Reproduce the data in its entirety, exactly as supplied.

- [DATASET EXTRACT]:
::::

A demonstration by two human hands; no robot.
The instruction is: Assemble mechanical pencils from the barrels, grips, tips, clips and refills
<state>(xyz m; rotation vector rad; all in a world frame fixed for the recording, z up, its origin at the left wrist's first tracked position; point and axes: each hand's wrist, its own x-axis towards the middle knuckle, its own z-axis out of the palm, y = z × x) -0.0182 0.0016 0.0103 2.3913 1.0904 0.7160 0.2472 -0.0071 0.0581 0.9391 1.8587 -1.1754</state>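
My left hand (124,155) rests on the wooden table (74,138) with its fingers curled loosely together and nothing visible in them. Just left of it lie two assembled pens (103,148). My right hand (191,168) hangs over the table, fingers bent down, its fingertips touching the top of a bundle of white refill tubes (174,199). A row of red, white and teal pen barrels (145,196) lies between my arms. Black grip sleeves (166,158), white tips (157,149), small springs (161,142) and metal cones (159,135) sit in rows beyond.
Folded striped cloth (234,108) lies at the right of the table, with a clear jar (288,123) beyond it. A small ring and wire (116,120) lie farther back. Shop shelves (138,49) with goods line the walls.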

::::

- [OUTPUT FOR THIS TASK]:
A demonstration by two human hands; no robot.
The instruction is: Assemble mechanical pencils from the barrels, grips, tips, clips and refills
<state>(xyz m; rotation vector rad; all in a world frame fixed for the recording, z up, its origin at the left wrist's first tracked position; point and axes: each hand's wrist, its own x-axis towards the middle knuckle, its own z-axis out of the palm, y = z × x) -0.0182 0.0016 0.0103 2.3913 1.0904 0.7160 0.2472 -0.0071 0.0581 0.9391 1.8587 -1.1754</state>
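My left hand (124,155) rests on the wooden table (74,138) with its fingers curled loosely together and nothing visible in them. Just left of it lie two assembled pens (103,148). My right hand (191,168) hangs over the table, fingers bent down, its fingertips touching the top of a bundle of white refill tubes (174,199). A row of red, white and teal pen barrels (145,196) lies between my arms. Black grip sleeves (166,158), white tips (157,149), small springs (161,142) and metal cones (159,135) sit in rows beyond.
Folded striped cloth (234,108) lies at the right of the table, with a clear jar (288,123) beyond it. A small ring and wire (116,120) lie farther back. Shop shelves (138,49) with goods line the walls.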

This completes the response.